= Brilliant, British Columbia =

Human settlement in British Columbia, Canada

Brilliant is in the West Kootenay region of southeastern British Columbia. The locality is on the northeast side of the Columbia River, and on the west shore at the mouth of the Kootenay River. This minor residential area, west of Highway 3A, is part of Greater Castlegar.

==Earlier dwellers==
Kp'itl'els, possibly meaning "end of a mountain range" or "come to an end", was the name of the Sinixt village. After dying out in the 20th century, a stone monument now commemorates the last Sinixt residents. In 1883, John Carmichael Haynes acquired land, and surveyed a townsite to be called Haynesville. Assumedly, the land reverted to the Crown following no activity. In the early 1900s, some regarded the area as Waterloo, but that settlement is generally placed farther south in today's lower Ootischenia.

==Doukhobor commune==
In 1908, the Doukhobors bought 2,700 acre, which leader Peter Verigin named the village of Brilliant, describing the river as a clear diamond. One theory for the rename is that the pacifist group wanted to disassociate from the military connotation of a name like Waterloo. In 1913, the Brilliant Suspension Bridge over the Kootenay replaced the ferry that connected with the Ootischenia communes. Brilliant, the Doukhobor headquarters for Canada, included a jam factory, grain elevator, fruit packing shed, general store/post office, and train station.

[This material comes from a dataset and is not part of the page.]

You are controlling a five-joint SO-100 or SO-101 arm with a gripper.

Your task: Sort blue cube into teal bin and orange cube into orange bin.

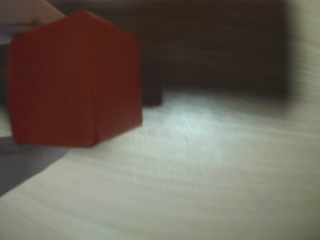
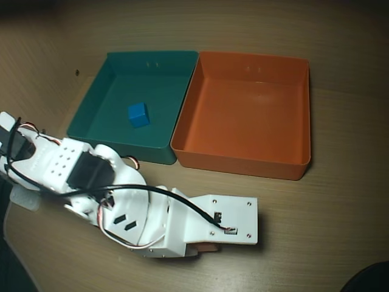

Surplus wheat grown by communes on the Prairies came by railway boxcar either loose or as sacks of flour. The 30,000 impbu grain elevator at Brilliant was completed in 1918. Each day, a wagon load of wheat was emptied from the structure, and taken to the 100 impbu/d gristmill.

Verigin's main residence was in the business section, but he spent much of his time at other colonies. In 1922, his followers built "Besedushka" (pavilion in Russian) upon a rocky outcrop overlooking the settlement. The ornate, but small building was a place where Verigin could relax and meet special visitors. One evening in 1924, Freedomites burned down that location, and the schools at Brilliant and Ootischenia. The communes faced constant harassment from the nearby Freedomite group at Thrums.

By 1937, the commune was bankrupt. The next year, the National Trust Company Limited foreclosed upon the assets. Idle for five years, the grain elevator transferred to the government in 1942. The following month, a suspicious fire consumed the elevator.

==Later developments==
The land subdivided, Brilliant became primarily a residential community that includes the Brilliant Cultural Centre and Verigin Memorial Park. On the river the suspension bridge still stands and just upriver is the Brilliant Dam.

In March 2021, the Ministry of Forests in partnership with the Sinixt Confederacy and Colville Confederated Tribes put restrictions and physical barriers in place to stop motorized vehicles from continuing to degrade the cultural and ecological values of the lower Brilliant area, also referred to as Brilliant Flats, through mud bogging and dirt biking.